In summary, multiple learning opportunities emerged in this work from the perspective of those in higher education, city governments, and urban communities contributing to evolving understandings of learning cities and smart cities.

6 Contributions

This work is significant in several ways in that it: (a) explores the ambient data concept in the context of smart cities; (b) theorizes and operationalizes a conceptual framework for ambient data as dynamic, real time, and adaptive enabled by aware, pervasive, and other emerging technologies and human factors; (c) extends the discourse space for ambient data to civic technologies, the public realm, and other emergent socio-urban intersections; and (d) relates deep learning conceptualizations to learning cities and smart cities involving the interactive people and technologies dynamic.

7 Challenges and Mitigations

A key limitation of this study was sample size, mitigated by the diverse voices and rich content shared from multiple, small to medium to large sized cities in several countries. Challenges related to geographic location, size, and urban characteristics are mitigated by the potential to extend this work to other cities, including megacities and regions exceeding 10 million people. The challenge of studying emergent, invisible, and ambient data is mitigated by opportunities to creatively discover and collaboratively explore the opportunities and potentials for the making of spaces, infrastructures, and environments to advance understandings through real-world research and practice.

8 Conclusion

This work explores and theorizes ambient data in urban environments in the context of 21st century smart cities. Through the interactive dynamic of people – technologies – cities, the constructs of awareness, learning, openness, and engagement are explored in relation to ambient data and associated challenges.

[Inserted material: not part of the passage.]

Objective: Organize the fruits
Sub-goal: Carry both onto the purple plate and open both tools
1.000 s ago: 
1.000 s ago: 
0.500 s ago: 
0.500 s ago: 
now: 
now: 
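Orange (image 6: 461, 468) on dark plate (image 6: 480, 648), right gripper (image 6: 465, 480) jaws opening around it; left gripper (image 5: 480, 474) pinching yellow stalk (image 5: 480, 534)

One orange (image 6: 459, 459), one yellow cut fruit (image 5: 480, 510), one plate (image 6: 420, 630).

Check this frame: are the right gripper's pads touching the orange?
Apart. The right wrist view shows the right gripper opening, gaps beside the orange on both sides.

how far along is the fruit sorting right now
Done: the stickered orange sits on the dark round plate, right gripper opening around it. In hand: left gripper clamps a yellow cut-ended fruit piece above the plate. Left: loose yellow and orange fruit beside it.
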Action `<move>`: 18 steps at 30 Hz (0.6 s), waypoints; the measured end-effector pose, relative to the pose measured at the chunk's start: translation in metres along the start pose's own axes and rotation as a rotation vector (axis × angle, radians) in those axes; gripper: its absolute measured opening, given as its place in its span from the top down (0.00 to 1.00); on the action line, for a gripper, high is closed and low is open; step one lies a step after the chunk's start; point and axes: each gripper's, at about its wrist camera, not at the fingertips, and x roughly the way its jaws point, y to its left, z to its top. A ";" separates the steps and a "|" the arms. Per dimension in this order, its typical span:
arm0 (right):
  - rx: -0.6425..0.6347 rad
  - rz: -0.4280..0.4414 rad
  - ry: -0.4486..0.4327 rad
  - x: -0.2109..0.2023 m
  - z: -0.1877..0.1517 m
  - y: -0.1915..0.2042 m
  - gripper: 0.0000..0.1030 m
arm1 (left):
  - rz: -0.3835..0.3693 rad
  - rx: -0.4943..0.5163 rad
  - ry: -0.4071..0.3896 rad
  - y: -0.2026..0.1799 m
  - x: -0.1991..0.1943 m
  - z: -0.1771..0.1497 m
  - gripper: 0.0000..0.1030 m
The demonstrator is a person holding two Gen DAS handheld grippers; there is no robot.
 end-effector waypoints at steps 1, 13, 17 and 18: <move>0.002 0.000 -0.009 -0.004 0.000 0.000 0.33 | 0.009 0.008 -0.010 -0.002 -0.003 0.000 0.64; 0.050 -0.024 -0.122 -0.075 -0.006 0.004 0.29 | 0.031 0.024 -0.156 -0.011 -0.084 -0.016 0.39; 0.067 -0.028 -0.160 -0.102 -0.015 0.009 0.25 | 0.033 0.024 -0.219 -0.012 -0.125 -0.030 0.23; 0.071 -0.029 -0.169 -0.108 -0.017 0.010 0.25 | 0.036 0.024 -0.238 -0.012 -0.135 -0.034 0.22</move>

Key contributions of this paper include: (a) conceptualization of ambient data in contemporary urban environments; (b) further development of the research and practice literature for smart cities, learning cities, and ambient data; (c) theorizing and operationalization of the ambient data framework for learning cities and smart cities; and (d) the opening of a discourse space for evolving understandings of data as dynamic, emergent, and continuous in the context of smart cities and learning cities. Of particular value in this work is the emergence of the diverse voices of people across the city from business to city officials to postsecondary educators and students to community members and information technology staff (e.g., city and higher education institutions). Also of note is the literature review that introduces a range of challenges and opportunities for data, and more particularly ambient data, in contemporary society. What can be learned in the process of smart city discussion and development is highlighted along with emerging understandings of the deep learning concept in relation to people on the one hand and to technologies on the other, in the context of learning cities and smart cities.

A key take away from this work is the importance of the ambient data concept, opening the way for new discourse spaces and explorations in both research and practice for learning cities and smart cities. It is hoped that the notion of ambient data will contribute to opportunities for innovating data related challenges from sharing to privacy to collaboration going forward.

This work will be of interest to urban innovators, educators, learners, city officials, community members, and anyone concerned with evolving approaches to civic tech and ambient data for learning cities and smarter cities.